Pol Hoste zwijgt over Boon

Tijdens de voorstelling van ‘De verzwegen Boon’ nam Pol Hoste de titel van zijn Boon-bespiegelingen wel erg letterlijk.

De Antwerpse boekhandel De Groene Waterman nodigde schrijver Pol Hoste uit voor een gesprek over zijn jongste boek, ‘De verzwegen Boon.’ Hoste stemde in, op voorwaarde dat het niet de zoveelste anekdotische boekvoorstelling zou worden. Samen met Boonkenner Matthijs De Ridder, vertaler Frans Denissen en schrijver Jeroen Theunissen maakte hij er een cerebrale rollercoaster ride doorheen zijn eigen poëtica van. Voor het aanwezige publiek werd het aanklampen om de bokkensprongen van het viertal te volgen.

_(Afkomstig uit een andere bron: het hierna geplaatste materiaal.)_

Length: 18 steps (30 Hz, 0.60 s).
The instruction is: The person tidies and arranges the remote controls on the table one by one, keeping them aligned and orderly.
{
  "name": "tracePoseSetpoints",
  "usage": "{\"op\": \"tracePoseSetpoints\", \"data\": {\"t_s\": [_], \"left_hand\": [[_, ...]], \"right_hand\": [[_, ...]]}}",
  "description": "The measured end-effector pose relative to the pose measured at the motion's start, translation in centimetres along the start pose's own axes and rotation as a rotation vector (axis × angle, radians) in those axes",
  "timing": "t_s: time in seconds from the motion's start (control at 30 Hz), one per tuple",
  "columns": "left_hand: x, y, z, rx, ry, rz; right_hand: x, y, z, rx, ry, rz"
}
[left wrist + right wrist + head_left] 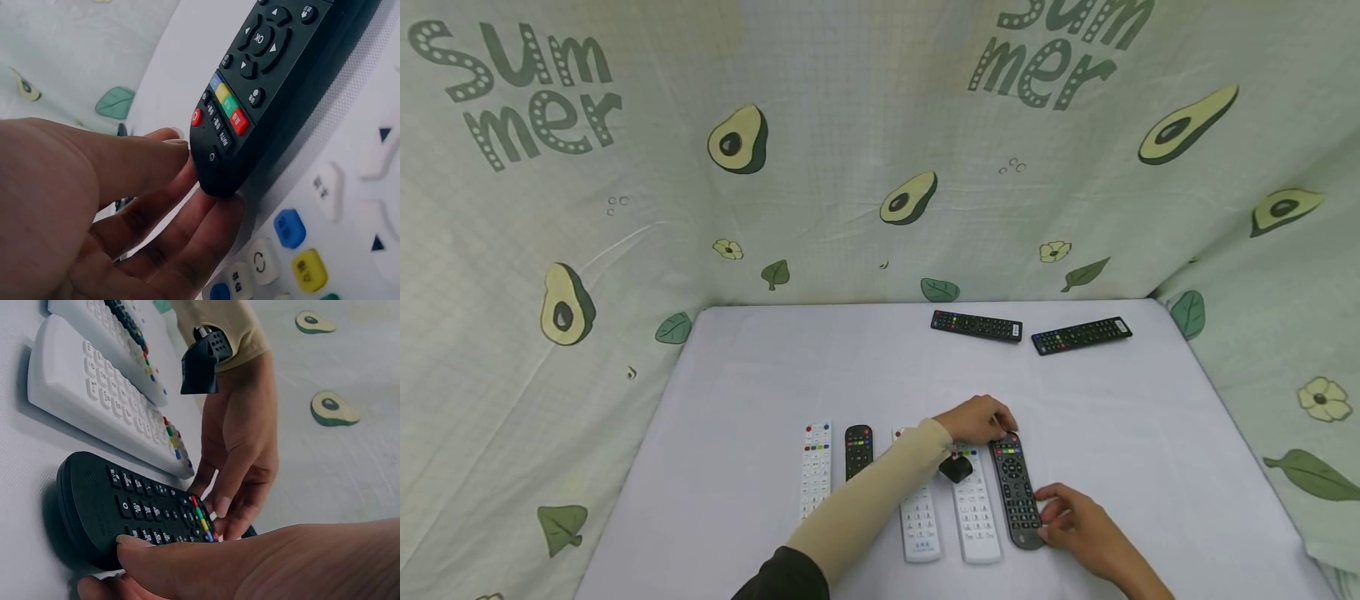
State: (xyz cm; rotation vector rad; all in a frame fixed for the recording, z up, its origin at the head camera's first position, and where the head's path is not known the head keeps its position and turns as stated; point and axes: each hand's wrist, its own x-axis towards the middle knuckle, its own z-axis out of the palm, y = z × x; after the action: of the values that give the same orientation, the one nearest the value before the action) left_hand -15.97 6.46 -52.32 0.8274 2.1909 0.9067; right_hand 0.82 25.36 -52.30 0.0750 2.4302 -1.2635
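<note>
A black remote control [1017,492] lies at the right end of a row of remotes on the white-covered table. My left hand [973,419] reaches across the row and holds its far end; in the left wrist view, thumb and fingertips meet the end beside the red power button. At the near end, my right hand [1078,529] pinches the remote's right edge, the thumb on its lower corner in the right wrist view. Just left of it lies a white remote [977,521], partly under the left wrist's small black camera [956,468].
Further left are another white remote [919,525], a shorter-looking black remote [858,450] partly hidden by the left sleeve [872,500], and a white remote [816,467]. Two black remotes, one left [976,326] and one right [1081,336], lie near the table's back edge, before an avocado-print curtain [820,167].
</note>
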Motion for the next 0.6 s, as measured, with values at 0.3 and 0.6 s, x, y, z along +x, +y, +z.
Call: {"op": "tracePoseSetpoints", "data": {"t_s": [0.3, 0.6], "left_hand": [[-0.1, -0.9, -0.9, -0.053, 0.048, 0.054], [-0.9, -2.7, -2.9, -0.113, 0.208, -0.008]], "right_hand": [[1.3, -1.2, -0.6, -0.093, 0.053, 0.011], [3.9, -2.6, -2.4, -0.183, 0.12, -0.015]]}}
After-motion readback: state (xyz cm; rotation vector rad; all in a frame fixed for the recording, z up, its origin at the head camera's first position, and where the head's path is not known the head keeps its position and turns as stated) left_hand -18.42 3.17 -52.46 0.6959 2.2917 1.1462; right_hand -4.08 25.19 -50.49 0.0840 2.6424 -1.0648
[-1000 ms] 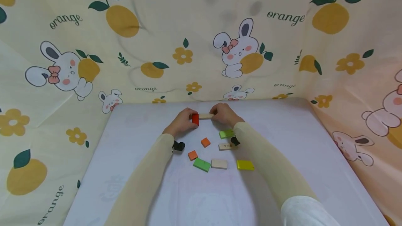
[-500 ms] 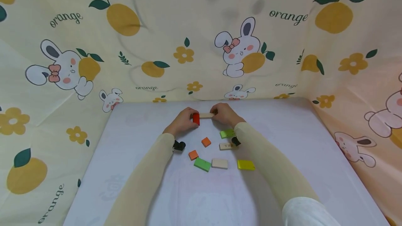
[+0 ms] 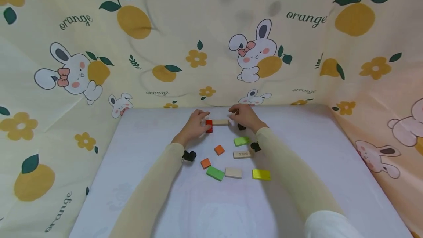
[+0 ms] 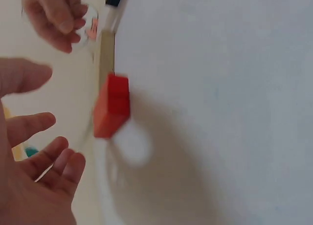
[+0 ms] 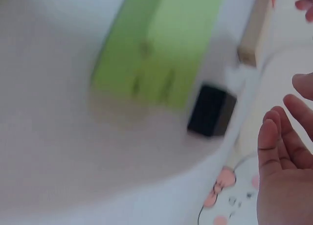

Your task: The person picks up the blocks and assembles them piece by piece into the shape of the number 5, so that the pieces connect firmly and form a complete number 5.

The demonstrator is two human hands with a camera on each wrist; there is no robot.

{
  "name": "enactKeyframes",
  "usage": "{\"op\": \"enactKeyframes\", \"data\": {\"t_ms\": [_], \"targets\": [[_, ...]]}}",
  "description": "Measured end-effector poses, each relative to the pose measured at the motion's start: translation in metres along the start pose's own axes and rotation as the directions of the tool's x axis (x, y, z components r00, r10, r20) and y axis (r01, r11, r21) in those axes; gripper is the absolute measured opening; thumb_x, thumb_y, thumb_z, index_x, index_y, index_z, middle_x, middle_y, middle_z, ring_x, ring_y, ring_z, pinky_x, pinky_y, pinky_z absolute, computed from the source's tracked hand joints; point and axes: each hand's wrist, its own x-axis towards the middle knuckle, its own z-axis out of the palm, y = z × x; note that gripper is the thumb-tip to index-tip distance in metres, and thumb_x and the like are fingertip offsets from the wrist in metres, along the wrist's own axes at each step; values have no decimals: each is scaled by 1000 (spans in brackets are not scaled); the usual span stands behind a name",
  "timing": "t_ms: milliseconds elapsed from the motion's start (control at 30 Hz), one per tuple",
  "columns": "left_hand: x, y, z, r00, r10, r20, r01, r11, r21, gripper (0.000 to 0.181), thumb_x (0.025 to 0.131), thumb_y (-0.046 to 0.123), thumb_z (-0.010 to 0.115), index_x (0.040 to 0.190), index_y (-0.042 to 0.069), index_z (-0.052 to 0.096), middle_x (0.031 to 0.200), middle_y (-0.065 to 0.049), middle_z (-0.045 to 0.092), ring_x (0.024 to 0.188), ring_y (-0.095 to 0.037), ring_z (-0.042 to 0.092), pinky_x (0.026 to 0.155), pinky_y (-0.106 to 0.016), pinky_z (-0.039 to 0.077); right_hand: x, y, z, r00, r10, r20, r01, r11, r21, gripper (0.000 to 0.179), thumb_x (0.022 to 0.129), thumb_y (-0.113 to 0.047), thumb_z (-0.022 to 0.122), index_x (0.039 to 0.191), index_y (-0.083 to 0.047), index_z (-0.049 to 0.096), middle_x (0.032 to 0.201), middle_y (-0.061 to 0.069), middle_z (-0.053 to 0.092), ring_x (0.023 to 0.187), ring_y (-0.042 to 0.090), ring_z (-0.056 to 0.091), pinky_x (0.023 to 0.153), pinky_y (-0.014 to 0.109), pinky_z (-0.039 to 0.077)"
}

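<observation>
A red block [image 3: 209, 122] stands at the left end of a plain wooden block [image 3: 220, 122] near the table's back edge. Beside the red block is my left hand [image 3: 194, 127], its fingers spread; the left wrist view shows a gap between those fingers and the red block [image 4: 117, 100]. My right hand [image 3: 248, 117] hovers off the right end of the wooden block, fingers loosely bent around nothing. Under it lies a small black block [image 3: 242, 127], seen also as a dark block [image 5: 209, 111] in the right wrist view, near a light green block [image 5: 161, 44].
Closer to me lie a lime block [image 3: 241, 141], a lettered wooden block [image 3: 242, 154], two orange blocks, one an orange square [image 3: 219, 150], a green block [image 3: 215, 173], a pale wooden block [image 3: 233, 173] and a yellow block [image 3: 261, 174]. A patterned cloth [image 3: 211, 47] rises behind the table.
My right hand has let go of the wooden block and moved right and up, uncovering the black block. The left fingers have opened away from the red block. The blocks keep their layout.
</observation>
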Motion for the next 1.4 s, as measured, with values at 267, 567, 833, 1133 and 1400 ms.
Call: {"op": "enactKeyframes", "data": {"t_ms": [267, 567, 833, 1133, 1400], "targets": [[-14, 25, 20, 985, 157, 75, -174, 898, 403, 52, 114, 28, 55, 162, 9, 50, 163, -16, 41, 148, -33, 38, 122, -44, 38, -17, 22, -27, 999, 24, -36, -25, 999, -21, 33, 102, -14, 70, 132, 0, 74, 126, 15, 70, 112, 32, 62, 94, 48, 54], [-15, 23, 36, 987, 141, 78, -161, 850, 502, 54, 115, 31, 53, 165, 12, 46, 168, -17, 36, 152, -34, 36, 124, -48, 36, -26, 36, -25, 998, 60, -28, -61, 998, -19, 31, 100, -13, 70, 129, -4, 76, 126, 12, 69, 111, 31, 61, 92, 45, 54], [-14, 24, 39, 986, 146, 84, -168, 824, 541, 54, 115, 32, 52, 164, 10, 47, 166, -16, 41, 152, -33, 38, 124, -48, 35, -32, 39, -26, 999, 40, 21, -39, 999, -30, 31, 100, -13, 71, 130, -4, 77, 121, 14, 71, 107, 31, 62, 88, 46, 54], [-12, 23, 39, 986, 149, 77, -167, 814, 556, 55, 115, 34, 52, 164, 11, 47, 165, -14, 42, 151, -31, 39, 125, -45, 33, -34, 38, -24, 990, 94, 104, -94, 996, -8, 35, 99, -10, 73, 134, -12, 75, 123, 13, 66, 110, 33, 58, 92, 46, 51], [-15, 27, 38, 984, 160, 74, -173, 811, 559, 54, 114, 30, 53, 163, 7, 48, 161, -14, 45, 148, -29, 41, 125, -44, 33, -35, 39, -19, 977, 156, 146, -155, 988, -15, 39, 98, -10, 77, 136, -17, 75, 122, 14, 64, 113, 35, 55, 98, 49, 50]]}}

Een twintigtal geïnteresseerden schaart zich rond de tafel waarachter Hoste en zijn acolieten de degens zullen kruisen. “I’m glad you all came to hear my new album,” gekscheert Hoste in onvervalste Arno- stijl. Om vervolgens een wat ouder handboek over de Nederlandse letteren op te diepen en er uit voor te dragen. Hoste citeert een verhandeling over de veranderende rol van de schrijver in een literair landschap waarin de persoon van de schrijver steeds meer centraal komt te staan. Hoste lijkt die evolutie niet bepaald te omarmen. “Daar zullen we het dus allemaal niet over hebben,” klinkt het resoluut.

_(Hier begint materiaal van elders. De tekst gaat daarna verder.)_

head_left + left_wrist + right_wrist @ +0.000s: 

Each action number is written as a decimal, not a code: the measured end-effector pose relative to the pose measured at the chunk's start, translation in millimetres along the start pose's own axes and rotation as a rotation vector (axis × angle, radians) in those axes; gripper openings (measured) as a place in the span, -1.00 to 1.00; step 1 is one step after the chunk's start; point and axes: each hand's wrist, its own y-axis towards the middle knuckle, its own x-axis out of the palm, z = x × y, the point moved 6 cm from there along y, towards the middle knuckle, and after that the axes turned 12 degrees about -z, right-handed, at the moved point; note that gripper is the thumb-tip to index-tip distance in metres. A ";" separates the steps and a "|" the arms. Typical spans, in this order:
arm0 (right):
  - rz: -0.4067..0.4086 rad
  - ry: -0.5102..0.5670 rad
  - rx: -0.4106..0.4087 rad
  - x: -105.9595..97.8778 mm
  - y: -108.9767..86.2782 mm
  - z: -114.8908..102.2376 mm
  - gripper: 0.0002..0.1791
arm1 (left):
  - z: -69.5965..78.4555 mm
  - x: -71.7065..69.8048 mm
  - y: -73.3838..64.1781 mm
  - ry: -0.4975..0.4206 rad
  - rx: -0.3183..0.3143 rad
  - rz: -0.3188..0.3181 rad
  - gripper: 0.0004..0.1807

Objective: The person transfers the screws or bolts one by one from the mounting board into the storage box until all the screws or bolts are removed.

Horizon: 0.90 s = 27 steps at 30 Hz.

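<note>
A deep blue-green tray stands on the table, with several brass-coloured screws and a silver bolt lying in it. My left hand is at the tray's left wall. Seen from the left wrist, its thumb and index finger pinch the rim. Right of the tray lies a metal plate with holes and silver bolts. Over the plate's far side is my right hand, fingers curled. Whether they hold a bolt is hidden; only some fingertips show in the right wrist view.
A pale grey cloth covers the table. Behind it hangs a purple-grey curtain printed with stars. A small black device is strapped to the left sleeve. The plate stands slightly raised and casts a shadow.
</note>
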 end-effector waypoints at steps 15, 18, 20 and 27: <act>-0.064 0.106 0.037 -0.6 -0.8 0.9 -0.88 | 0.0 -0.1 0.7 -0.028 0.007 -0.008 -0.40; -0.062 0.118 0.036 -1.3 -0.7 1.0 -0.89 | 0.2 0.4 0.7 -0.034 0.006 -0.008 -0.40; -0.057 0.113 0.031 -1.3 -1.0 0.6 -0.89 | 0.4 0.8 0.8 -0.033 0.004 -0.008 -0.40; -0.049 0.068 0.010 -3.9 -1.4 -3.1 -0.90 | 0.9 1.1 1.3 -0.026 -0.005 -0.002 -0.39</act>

Het moge duidelijk zijn dat Hoste een gesprek wil op zijn voorwaarden, over de dingen die hem bezighouden. De inhoud van zijn nieuwe boek ‘De verzwegen Boon’ komt daarbij niet op de eerste plaats. Wat Hoste veel meer bezighoudt, is de moeizame verhouding tussen de schrijver en de realiteit, of de verhouding tussen de realiteit die hij al schrijvend creëert, en de realiteit van alledag. Zoals die keer dat Hoste na een dag schrijfarbeid een patisserie binnenloopt en tegen de bakkersvrouw verkondigt dat hij ‘niets meer zal eten dat hij niet begrijpt.’ Waarop de bakkersvrouw gevat antwoordt: “Doet u rustig, meneer, we zijn nog open tot vanavond.”

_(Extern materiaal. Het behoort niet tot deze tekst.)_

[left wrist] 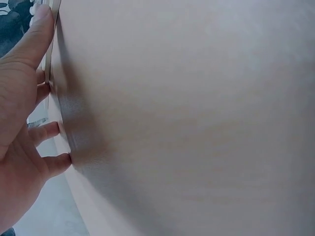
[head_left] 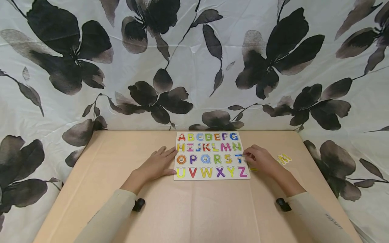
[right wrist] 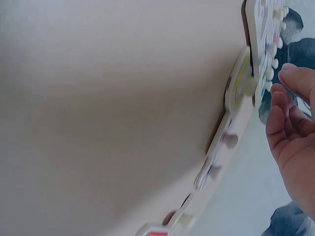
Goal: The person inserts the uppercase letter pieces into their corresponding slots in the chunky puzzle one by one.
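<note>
A white alphabet puzzle board (head_left: 197,180) lies on the table with rows of coloured letters, several bearing small knobs. At its left edge my left hand (head_left: 158,163) rests with fingers spread and the thumb by the yellow U. From the left wrist view, that thumb (left wrist: 37,37) lies against the board's edge. My right hand (head_left: 261,158) is at the board's right edge, thumb and fingertips brought together at the blue letter T (head_left: 239,158). The right wrist view shows the right hand (right wrist: 295,108) with its pinch close over the board; the T's knob is hidden.
A yellow letter piece (head_left: 254,169) lies partly under my right hand, beside the board. Farther right is a yellow W-shaped piece (head_left: 285,158). A red piece (right wrist: 157,233) shows low in the right wrist view. Floral cloth (head_left: 194,67) hangs behind the table (head_left: 218,212).
</note>
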A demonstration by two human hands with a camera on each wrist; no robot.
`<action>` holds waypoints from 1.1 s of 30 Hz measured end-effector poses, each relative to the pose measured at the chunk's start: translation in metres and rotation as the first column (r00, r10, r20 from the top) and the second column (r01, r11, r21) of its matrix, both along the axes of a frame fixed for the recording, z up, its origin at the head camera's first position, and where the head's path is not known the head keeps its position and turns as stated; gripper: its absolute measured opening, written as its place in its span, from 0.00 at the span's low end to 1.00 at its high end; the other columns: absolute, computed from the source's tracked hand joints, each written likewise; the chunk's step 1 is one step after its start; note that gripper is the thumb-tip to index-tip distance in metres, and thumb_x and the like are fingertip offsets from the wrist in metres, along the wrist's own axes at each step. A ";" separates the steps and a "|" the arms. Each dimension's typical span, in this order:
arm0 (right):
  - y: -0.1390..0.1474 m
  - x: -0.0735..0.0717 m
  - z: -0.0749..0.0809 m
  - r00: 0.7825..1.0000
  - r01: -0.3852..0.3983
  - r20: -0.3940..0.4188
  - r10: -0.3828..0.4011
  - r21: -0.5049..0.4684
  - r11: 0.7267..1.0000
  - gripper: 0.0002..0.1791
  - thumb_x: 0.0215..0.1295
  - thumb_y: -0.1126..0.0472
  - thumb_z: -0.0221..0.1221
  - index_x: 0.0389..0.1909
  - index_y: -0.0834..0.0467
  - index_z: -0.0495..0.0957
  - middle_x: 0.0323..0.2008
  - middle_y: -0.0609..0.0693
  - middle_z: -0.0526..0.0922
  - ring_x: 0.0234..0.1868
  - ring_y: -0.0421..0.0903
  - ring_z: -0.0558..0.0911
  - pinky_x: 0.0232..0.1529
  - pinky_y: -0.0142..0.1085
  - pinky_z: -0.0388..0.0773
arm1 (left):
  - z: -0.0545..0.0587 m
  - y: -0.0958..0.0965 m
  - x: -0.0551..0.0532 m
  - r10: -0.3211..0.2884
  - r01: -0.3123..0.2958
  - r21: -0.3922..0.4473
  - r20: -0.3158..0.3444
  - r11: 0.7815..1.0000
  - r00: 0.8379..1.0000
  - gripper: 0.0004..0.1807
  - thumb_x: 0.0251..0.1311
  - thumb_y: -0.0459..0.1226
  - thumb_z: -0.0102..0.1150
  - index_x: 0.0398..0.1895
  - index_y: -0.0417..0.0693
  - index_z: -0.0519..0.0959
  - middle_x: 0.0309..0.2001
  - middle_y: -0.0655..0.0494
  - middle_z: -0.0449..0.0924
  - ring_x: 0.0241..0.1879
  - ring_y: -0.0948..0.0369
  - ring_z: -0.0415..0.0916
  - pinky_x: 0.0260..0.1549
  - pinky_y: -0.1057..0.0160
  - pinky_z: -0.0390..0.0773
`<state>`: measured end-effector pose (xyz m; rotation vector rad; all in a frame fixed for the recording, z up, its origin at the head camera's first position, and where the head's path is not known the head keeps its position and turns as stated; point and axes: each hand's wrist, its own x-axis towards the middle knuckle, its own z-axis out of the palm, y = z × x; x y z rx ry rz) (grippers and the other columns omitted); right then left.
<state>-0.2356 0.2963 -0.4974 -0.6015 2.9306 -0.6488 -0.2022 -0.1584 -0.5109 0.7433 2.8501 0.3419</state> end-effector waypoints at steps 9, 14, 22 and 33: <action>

En zo sluipt er toch af en toe een anekdote in de discussie. Toch zit het ook schrijver Jeroen Theunissen hoog dat het schrijfproces onzichtbaar is in de huidige literaire cultuur, die hij een obsessie met het afgewerkte product verwijt. Vertaler Frans Denissen werpt nog op dat het relaas van de schrijfact misschien niet zo bijster interessant is, maar daarin zien Hoste en De Ridder geen reden om het er dan maar niet over te hebben. Als reactie houden ze dus, aan een tafel die nota bene bezaaid is met stapeltjes eigen werk (of – in het geval van De Ridder: met Boon-uitgaven die hij bezorgd heeft), een gesprek over het nieuwe boek van Hoste, zonder het ook maar een keer over de inhoud ervan te hebben – ongetwijfeld behoort ook die basisinformatie al te zeer tot de anekdotiek.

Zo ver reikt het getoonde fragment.